SDLC is a frequent pain point. Often non-existent or hacky, e.g. export this giant XML doc and you can re-import it if needed. If any step requires clicking on buttons it generally leads to that kinda pain. Almost fundamentally, if I need to go copy paste or click on something for the product to work, I won't be able to automate it. Hence, it needs to be completely automatable. Similarly, if the config / set up / customization one does is obfuscated after it is specified it can be a headache to try to work around. Also maybe not the end of the world but many also decide to "handle" version control on your behalf, which can maybe be fine, but will also then almost by definition be divorced for your usual approach and processes.

On the last question, I think this boils down to how well can one operate at the surface level. It is not uncommon in these low code apps to have to understand in detail what is happening below the hood. So yeah, the top layer abstraction might be very simple in practice, but if working with it frequently necessitates me knowing how that abstraction will be executing it leads to an extra layer of complexity that has not abstracted anything. In a way they often function like a second language going through a translator: if I have to be considering the Spanish version the no-code cares about and also how and what it will be translated to in English under the hood, it's just extra confusing for perhaps little gain. What makes it extra pernicious is you can be operating entirely off intuition for what that under the hood English really is, rather than some open spec you can at least drill into.

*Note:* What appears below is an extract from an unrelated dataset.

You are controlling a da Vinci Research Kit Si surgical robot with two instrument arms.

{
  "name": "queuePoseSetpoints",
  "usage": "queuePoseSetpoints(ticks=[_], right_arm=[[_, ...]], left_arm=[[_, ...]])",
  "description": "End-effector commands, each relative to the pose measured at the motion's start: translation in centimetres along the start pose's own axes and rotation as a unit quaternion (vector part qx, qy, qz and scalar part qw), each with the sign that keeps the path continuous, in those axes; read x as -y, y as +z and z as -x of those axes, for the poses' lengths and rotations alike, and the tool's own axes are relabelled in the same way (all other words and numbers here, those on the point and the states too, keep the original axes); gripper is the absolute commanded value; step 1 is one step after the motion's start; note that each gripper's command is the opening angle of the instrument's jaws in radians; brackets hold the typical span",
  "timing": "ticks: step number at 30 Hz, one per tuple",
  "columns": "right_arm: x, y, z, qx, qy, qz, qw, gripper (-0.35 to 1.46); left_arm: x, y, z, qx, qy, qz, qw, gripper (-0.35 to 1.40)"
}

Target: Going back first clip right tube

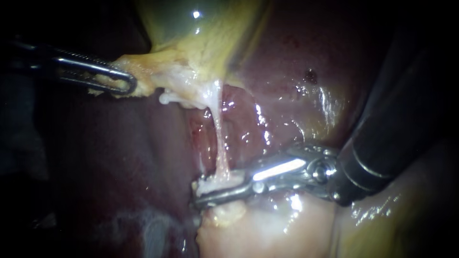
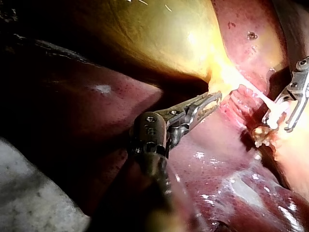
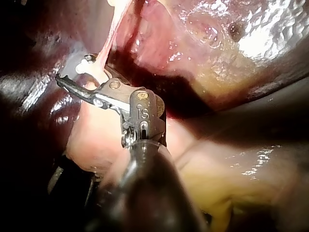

Worst part here is I feel like this is really often something that will come with using the product. Often the use cases documented and sold really seem like all you'll need.

1 comments

Thanks for the great comment!

> SDLC is a frequent pain point.

I've dealt with that pain before with other tools (promoting DataDog montiors + dashboards comes to mind). This area seems like it'll be even more painful so I'll definitely be filtering by that critereon.

> On the last question...

My particular use case would be for some human checkpoint in an otherwise-automated system. I'd hope to pull in all the contextual information, provide the decision-maker with a text box and an approve/reject decison.

> Worst part here is I feel like this is really often something that will come with using the product. Often the use cases documented and sold really seem like all you'll need.

Yeah, that's what worries me about low-code. I know it'll be a bit of a slog to do all these full-code, but it's a known quantity.